§ Material provided
- - - - - - -

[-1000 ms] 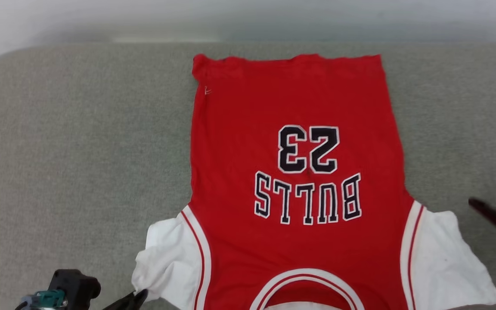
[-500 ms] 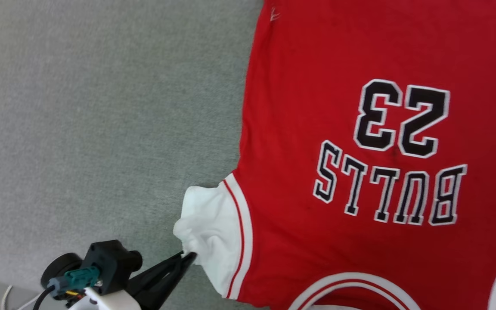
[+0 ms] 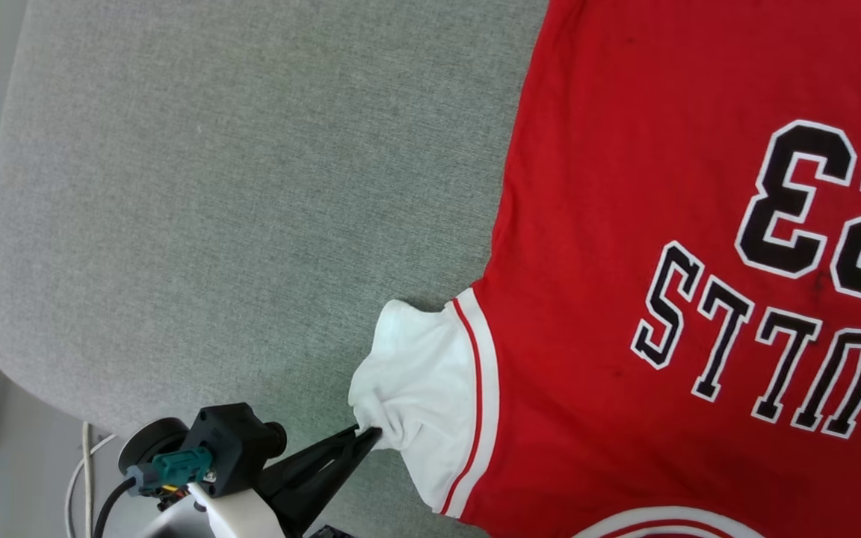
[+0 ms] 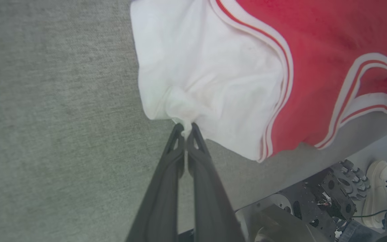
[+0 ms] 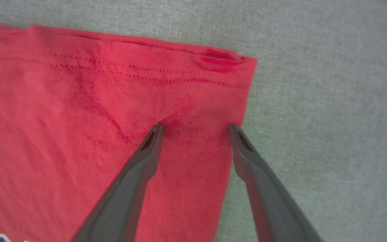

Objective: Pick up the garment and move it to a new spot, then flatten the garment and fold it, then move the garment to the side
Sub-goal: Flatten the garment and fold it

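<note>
- Position: one garment lies spread on the grey padded surface, printed side up. Its collar end reaches the surface's near edge.
- Left gripper: fingers pressed together, pinching the outer edge of the white sleeve above the surface, close to its near edge. The wrist view confirms cloth gathered between the tips.
- Right gripper: fingers spread wide, holding nothing. The tips are set at the red hem corner. One tip appears to dent the cloth and the other sits at the side edge, next to bare surface.
- Progress, as judged: the garment appears placed and largely flat. The pinched sleeve is puckered, so smoothing seems to be in hand.
- Outstanding: no fold is visible, and the move to the side is not yet done.
- Count: one garment, one sleeve in view, two grippers and one person's shoe beyond the surface's near edge.
</note>
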`<state>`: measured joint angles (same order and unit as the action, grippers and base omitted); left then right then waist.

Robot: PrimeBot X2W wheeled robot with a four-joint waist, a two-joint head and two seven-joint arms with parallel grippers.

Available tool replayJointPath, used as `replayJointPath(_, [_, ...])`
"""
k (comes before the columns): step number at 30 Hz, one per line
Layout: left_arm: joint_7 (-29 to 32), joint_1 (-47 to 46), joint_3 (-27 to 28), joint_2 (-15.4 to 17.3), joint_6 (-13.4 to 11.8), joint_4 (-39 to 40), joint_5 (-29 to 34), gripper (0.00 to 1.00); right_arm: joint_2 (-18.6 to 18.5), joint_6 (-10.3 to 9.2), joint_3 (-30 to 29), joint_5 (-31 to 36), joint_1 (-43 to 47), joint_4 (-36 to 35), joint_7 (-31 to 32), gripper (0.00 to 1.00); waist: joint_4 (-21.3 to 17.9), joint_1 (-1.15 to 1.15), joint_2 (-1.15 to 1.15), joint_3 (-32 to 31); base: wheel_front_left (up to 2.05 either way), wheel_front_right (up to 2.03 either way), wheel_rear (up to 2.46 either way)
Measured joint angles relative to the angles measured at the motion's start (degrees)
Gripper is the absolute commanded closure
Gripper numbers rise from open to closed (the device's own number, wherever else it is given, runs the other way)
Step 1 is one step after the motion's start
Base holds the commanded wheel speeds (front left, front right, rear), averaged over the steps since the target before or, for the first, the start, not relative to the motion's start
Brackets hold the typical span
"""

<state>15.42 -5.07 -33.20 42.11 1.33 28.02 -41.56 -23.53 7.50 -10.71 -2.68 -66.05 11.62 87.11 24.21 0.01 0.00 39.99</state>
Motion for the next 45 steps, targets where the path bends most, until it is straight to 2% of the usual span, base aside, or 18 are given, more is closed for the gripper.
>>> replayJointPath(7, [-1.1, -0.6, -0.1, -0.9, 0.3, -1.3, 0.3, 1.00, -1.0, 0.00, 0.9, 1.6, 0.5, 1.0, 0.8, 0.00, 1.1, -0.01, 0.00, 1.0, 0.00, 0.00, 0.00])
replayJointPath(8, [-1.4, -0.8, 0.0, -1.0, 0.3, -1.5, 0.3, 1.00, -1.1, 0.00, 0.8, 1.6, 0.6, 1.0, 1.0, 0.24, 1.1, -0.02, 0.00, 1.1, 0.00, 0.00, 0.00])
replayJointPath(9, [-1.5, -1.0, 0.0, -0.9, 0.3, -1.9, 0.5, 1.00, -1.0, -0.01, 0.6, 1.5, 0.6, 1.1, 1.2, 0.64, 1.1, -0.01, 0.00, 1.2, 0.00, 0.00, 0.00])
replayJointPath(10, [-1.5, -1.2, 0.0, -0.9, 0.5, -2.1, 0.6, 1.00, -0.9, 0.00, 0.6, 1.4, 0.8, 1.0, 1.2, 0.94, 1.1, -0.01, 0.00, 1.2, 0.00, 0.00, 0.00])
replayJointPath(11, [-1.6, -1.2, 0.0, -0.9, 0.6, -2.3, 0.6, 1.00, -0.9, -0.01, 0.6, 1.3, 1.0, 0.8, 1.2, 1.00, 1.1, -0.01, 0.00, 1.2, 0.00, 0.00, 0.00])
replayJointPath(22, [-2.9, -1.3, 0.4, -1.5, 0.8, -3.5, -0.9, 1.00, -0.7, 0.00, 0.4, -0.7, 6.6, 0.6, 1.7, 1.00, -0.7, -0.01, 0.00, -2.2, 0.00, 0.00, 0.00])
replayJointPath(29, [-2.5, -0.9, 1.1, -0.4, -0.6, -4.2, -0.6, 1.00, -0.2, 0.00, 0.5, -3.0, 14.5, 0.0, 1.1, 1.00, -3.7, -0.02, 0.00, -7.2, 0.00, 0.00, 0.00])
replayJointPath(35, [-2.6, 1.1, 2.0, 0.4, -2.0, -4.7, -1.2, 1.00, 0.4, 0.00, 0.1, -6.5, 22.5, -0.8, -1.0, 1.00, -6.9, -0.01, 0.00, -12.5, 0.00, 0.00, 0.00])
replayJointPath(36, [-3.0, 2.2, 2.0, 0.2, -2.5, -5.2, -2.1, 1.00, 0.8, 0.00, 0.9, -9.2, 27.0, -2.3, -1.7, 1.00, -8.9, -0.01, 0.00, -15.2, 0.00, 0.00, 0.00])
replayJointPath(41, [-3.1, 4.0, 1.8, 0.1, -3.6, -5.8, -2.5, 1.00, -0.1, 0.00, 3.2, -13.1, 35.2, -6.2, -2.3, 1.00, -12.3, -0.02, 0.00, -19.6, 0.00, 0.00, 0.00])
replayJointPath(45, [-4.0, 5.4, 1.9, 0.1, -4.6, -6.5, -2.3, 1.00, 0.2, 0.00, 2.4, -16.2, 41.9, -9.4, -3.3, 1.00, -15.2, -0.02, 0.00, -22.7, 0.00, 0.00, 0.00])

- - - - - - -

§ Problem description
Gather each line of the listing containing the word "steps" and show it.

§ Answer box
Base holds the commanded wheel speeds (front left, front right, rear), averaged over the steps since the target before or, for the first, the start, not relative to the motion's start
Motion for the next 45 steps, targets where the path bends most, until it is straight to 2% of the usual span, base aside, or 18 are given, more is closed for the gripper.

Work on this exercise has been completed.